What Traders are Talking About:
* Harvest pressure continues to weigh on soybeans, corn. As combines continue to actively roll across the Corn Belt, seasonal pressure on soybeans and corn is mounting. While corn yields have been poor, as expected, some soybean yields are coming in better than feared. As a result, some traders are looking for USDA to raise its production and yield forecasts next month, which is adding to the seasonal pressure. Now, traders are waiting on basis and the export market to signal end-users are stepping up purchases.
The long and short of it: Seasonal pressure typically persists until harvest is at least half complete. But with the price structure giving producers no incentive to store this year's crop, seasonal pressure could persist a little longer than normal if most of the new-crop supply comes to market off the combine.
* Informa updates 2012 acreage, issues first 2013 planting projections. Based on the latest USDA Farm Service Agency (FSA) certified acreage data, Informa Economics reportedly increased its planted corn acreage estimate to 97.2 million -- 767,000 acres higher than USDA's June estimate, but 385,000 fewer than Informa previously estimated based on earlier FSA data. Informa raised its planted soybean acreage estimate to 77.1 million -- 1.06 million acres more than USDA's June estimate, but 489,000 fewer than the firm's previous peg. Based on the new acreage estimates, Informa reportedly increased its forecast for the 2012 corn crop to 11.093 billion bu. with a yield of 126.6 bu. per acre and raised its soybean production peg to 2.662 billion bu. with a yield of 35.2 bu. per acre. For 2013, the firm projects corn acreage at 97.5 million (365,000 above its revised 2012 estimate), soybean acreage at 79.9 million (2.7 million above its revised 2012 estimate), all wheat acreage at 57.1 million acres (1.3 million above its 2012 estimate) and cotton acreage at 10.017 million (2.3 below its 2012 estimate).
The long and short of it: The market had little reaction to Informa's acreage numbers last Friday as the focus is more on demand with prices falling and harvest progressing rapidly.
* Cattle on Feed, Cold Storage Reports to guide livestock futures. Last Friday's Cattle on Feed Report showed On Feed at 99%, Placements at 89% and Marketings at 95% of year-ago levels. While feedlot supplies are tightening, numbers aren't as tight as expected and feedlots are falling behind on marketings.

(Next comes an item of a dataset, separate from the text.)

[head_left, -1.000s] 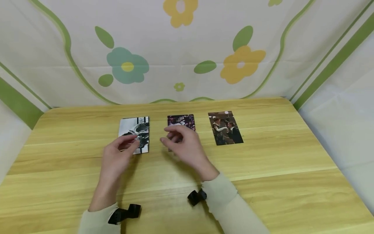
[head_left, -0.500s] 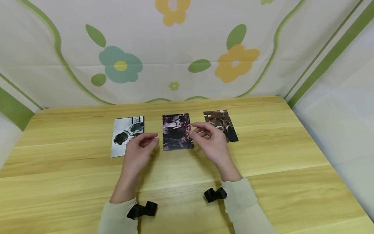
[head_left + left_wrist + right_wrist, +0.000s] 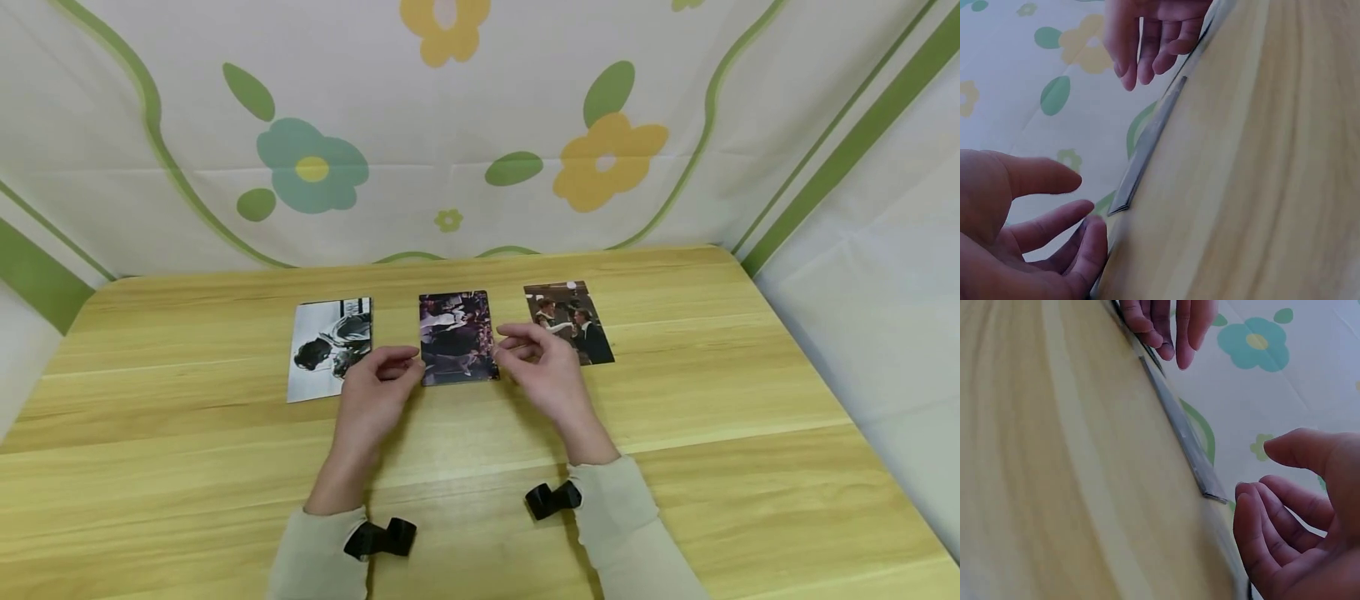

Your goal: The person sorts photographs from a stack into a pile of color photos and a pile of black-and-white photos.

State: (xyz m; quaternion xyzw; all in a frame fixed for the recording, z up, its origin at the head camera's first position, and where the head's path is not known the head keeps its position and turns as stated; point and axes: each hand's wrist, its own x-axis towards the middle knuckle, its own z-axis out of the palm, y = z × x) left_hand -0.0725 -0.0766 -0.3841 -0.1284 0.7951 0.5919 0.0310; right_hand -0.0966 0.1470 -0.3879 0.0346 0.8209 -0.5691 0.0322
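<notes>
The middle photo card [image 3: 456,337], a dark picture with pink and purple tones, lies flat on the table between both hands. My left hand [image 3: 378,396] is at its left edge, thumb and fingers gently bent and apart. At the right edge my right hand [image 3: 547,375] is in a like pose. Seen low in the left wrist view, the card [image 3: 1147,150] shows layered edges at its near corner, with the fingertips [image 3: 1094,240] close beside it. In the right wrist view, the right fingertips [image 3: 1247,506] are by the opposite corner of the card [image 3: 1179,437].
A black-and-white photo card [image 3: 318,354] lies to the left, partly behind the left hand. To the right is a brown-toned photo card [image 3: 592,333] of two people, partly covered by the right hand. The wooden table [image 3: 712,500] meets a flowered cloth [image 3: 450,150] at the back.
Both hands have moved right from the left and middle cards to either side of the middle card. Over the last half second the left hand came closer to that card's left edge.
</notes>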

In the Cold Storage Report, Beef stocks totaled 429.785 million lbs. on Aug. 31, which was below the average pre-report trade guess of 453 million pounds. Beef stocks declined 6.8% during August and are now just 0.3% above year-ago. Meanwhile, total pork stocks were record large for the end of August at 580.783 million pounds. That was 33.5 million lbs. more than the average pre-report guess. Pork stocks rose 5.7% during August and came in 31.1% above year-ago.
The long and short of it: The combination of lighter-than-expected Placements and Marketings should encourage bear spreading in live cattle futures. Plus, traders sense the cash cattle market has put in a top, which will likely weigh on nearby live cattle. But beef stocks came in less than expected, which along with a tightening feedlot inventory, should help limit selling pressure. The record Aug. 31 pork stocks should weigh on lean hog futures, although a continuation of the strength seen in the cash hog market last week would limit selling interest.